We are developing a general theoretical framework for nonlinear dynamical systems whereby low-rank libraries representing the optimal modal basis are constructed, or learned, from snapshot sampling of the dynamics. In order to make model reduction methods such as proper orthogonal decomposition (POD) computationally efficient, especially in evaluating the inner products of the nonlinear terms of the governing equations, sparse sampling is applied. Such sparse sampling of the nonlinearity is directly related to compressive sensing strategies whereby a small number of sensors can be used to characterize the dynamics of the nonlinear system. Indeed, the POD method, when combined with compressive sensing, can (i) correctly identifying the dynamical parameter regime, (ii) reconstruct the full state dynamics and (iii) produce a low-rank prediction of the future state of the nonlinear dynamical system.

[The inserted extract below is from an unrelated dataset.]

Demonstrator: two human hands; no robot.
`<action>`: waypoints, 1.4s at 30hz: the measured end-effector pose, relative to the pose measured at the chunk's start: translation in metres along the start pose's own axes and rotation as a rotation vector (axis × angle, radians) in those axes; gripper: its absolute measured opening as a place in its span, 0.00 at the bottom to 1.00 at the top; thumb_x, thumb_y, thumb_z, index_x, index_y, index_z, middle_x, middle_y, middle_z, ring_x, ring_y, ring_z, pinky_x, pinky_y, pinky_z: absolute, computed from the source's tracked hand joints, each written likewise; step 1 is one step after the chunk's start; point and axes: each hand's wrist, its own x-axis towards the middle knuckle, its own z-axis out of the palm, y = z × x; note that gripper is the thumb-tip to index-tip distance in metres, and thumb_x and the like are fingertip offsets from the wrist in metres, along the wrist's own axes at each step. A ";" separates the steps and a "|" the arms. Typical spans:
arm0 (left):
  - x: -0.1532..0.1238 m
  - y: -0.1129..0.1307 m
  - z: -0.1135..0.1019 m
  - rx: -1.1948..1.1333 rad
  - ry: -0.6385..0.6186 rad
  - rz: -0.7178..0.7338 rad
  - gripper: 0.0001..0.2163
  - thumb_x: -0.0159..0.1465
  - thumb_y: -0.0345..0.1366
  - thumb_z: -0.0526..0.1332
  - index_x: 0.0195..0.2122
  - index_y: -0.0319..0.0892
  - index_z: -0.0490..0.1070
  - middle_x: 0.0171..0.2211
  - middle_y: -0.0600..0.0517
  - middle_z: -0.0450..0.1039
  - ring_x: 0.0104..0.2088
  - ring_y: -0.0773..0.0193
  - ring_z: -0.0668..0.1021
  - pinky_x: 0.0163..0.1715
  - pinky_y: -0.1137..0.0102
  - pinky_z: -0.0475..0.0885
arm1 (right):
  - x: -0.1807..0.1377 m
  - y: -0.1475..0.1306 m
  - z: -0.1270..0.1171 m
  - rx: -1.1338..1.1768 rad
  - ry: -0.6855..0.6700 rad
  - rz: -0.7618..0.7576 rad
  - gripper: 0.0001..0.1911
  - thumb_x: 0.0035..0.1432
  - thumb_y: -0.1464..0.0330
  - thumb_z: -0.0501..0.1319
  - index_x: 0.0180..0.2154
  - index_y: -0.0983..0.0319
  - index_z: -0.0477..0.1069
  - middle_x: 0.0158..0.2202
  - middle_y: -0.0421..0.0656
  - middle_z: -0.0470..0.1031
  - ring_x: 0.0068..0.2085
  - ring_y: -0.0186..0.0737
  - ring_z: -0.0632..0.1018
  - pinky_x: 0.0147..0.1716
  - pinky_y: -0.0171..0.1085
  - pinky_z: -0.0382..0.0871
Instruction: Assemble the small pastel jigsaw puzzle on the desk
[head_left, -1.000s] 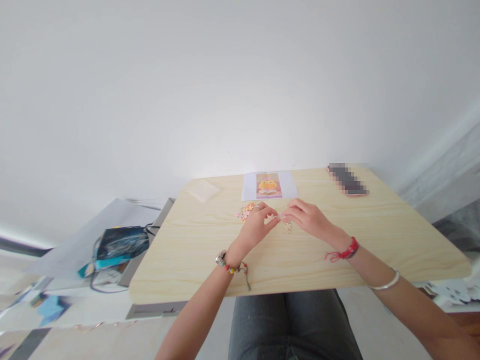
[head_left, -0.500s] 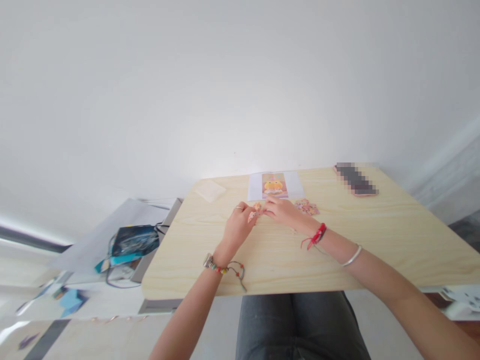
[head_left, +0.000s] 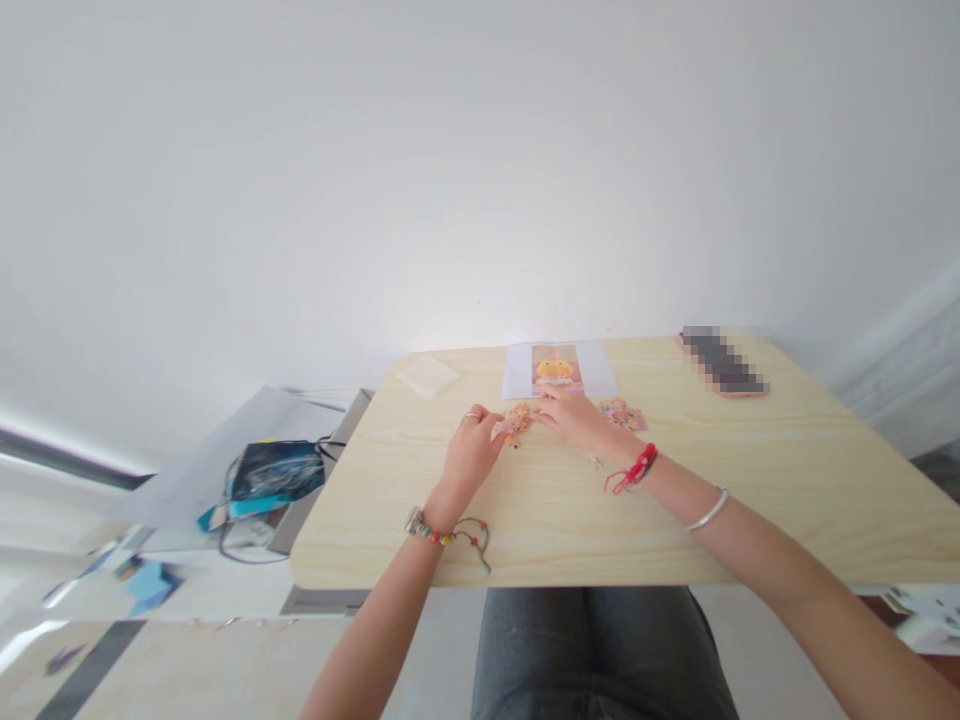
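Close together, two bare hands work over a small pile of jigsaw pieces [head_left: 517, 418]. The left hand [head_left: 470, 448] is at the near left edge of the pile, thumb and fingers curled around a pale pink piece; I cannot tell whether they are pinching it or only touching. The right hand [head_left: 576, 418] is on the pile's other side, its fingers bunched and pointing inward; whether it holds anything is hidden from me.

The pieces are orange, pink and cream, lying loosely heaped. They look light, thin and fairly stiff, probably card, and would likely slide on a smooth surface. A fingertip-and-thumb pinch on the edges should suit them best, gently, since the little tabs could bend.

Beyond the right hand is a second pile of pieces [head_left: 624, 413], and nearer its wrist a few loose pieces [head_left: 595, 462]. Behind everything, a white sheet [head_left: 517, 372] bears a printed picture of a yellow figure. Farther out on the pale wooden worktop [head_left: 750, 480] are a translucent packet [head_left: 427, 377] at the left and a blurred-out phone [head_left: 721, 364] at the right.
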 end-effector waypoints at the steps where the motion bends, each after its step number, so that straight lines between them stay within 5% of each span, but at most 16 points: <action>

All of these tasks are accomplished in a low-dimensional way, unlike standard POD-Galerkin models whose nonlinearities can prove to be computationally inefficient.

 

Connections of Compressive Sensing to Gappy POD and DEIMs

 

Reconstruction from a limited number of measurements has been around since the seminal work of Everson & Sirovich in 1995 on the Karhunen-Loeve procedure for gappy data. Indeed, this procedure is at the heart of gappy POD methods which attempt to reconstruct inner products of nonlinear functions in a highly-efficient manner. The Discrete Empirical Interpolation Method (DEIM) of Chaturantabut and Sorensen builds upon this concept by developing a greedy algorithm for efficiently evaluating such inner products. We are building on this method by using even fewer measurements (interpolation) points and L1 optimization for reconstructing of inner products as well as classification of data. These methods are particularly important in reduced-order models and Galerkin projections of dynamical systems. Partnering the DEIM and L1 methods can potentially prove to be highly efficient computationally.